-- Material provided follows --
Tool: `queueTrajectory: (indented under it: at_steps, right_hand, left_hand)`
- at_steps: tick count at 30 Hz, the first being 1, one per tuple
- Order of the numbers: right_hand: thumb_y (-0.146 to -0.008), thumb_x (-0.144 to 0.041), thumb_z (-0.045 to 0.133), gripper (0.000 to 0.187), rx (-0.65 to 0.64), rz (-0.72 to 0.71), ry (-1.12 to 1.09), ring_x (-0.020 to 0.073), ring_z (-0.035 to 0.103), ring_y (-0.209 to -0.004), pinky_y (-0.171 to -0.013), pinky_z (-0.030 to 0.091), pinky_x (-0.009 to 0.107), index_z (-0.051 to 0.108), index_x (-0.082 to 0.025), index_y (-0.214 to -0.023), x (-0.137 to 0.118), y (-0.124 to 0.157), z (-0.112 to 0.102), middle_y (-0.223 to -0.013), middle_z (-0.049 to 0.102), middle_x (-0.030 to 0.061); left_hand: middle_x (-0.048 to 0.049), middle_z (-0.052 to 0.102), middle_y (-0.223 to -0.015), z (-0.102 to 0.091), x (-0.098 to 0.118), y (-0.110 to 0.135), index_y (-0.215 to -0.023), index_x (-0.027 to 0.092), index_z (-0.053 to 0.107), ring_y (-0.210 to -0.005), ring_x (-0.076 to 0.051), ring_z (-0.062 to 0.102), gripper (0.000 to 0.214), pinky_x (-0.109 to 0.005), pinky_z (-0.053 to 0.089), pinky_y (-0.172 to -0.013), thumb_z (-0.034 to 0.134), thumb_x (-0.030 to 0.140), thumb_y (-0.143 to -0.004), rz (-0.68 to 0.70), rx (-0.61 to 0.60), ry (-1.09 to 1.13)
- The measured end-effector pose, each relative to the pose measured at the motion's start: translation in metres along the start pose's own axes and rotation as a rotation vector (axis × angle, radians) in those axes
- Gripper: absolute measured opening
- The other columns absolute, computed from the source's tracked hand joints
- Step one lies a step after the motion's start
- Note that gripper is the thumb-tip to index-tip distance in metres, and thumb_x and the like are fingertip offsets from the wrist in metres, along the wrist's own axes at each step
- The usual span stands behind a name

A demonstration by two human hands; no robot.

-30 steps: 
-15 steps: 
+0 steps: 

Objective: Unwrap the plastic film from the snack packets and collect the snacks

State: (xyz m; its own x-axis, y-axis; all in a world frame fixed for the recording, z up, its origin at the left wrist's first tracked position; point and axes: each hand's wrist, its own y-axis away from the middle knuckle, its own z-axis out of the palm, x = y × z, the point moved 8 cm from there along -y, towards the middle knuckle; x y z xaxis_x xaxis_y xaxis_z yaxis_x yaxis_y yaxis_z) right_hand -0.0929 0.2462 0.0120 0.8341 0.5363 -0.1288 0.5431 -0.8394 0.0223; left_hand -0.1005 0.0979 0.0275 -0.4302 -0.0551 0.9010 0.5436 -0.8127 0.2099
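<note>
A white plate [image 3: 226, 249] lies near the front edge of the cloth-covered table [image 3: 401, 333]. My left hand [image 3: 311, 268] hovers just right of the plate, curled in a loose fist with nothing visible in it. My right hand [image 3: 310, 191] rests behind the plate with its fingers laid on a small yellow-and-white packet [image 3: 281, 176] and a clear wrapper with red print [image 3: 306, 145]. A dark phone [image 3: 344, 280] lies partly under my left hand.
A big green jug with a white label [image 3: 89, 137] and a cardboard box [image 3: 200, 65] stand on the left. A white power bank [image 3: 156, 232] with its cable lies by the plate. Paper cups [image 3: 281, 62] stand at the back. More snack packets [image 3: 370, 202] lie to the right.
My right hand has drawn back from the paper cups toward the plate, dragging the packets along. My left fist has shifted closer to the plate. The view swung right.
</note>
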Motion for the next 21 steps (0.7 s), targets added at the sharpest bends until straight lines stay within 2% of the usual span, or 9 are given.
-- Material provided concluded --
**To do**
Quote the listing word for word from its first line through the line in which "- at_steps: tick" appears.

**Task result**
Tool: `queueTrajectory: (indented under it: at_steps, right_hand, left_hand)`
- at_steps: tick count at 30 Hz, the first being 1, one per tuple

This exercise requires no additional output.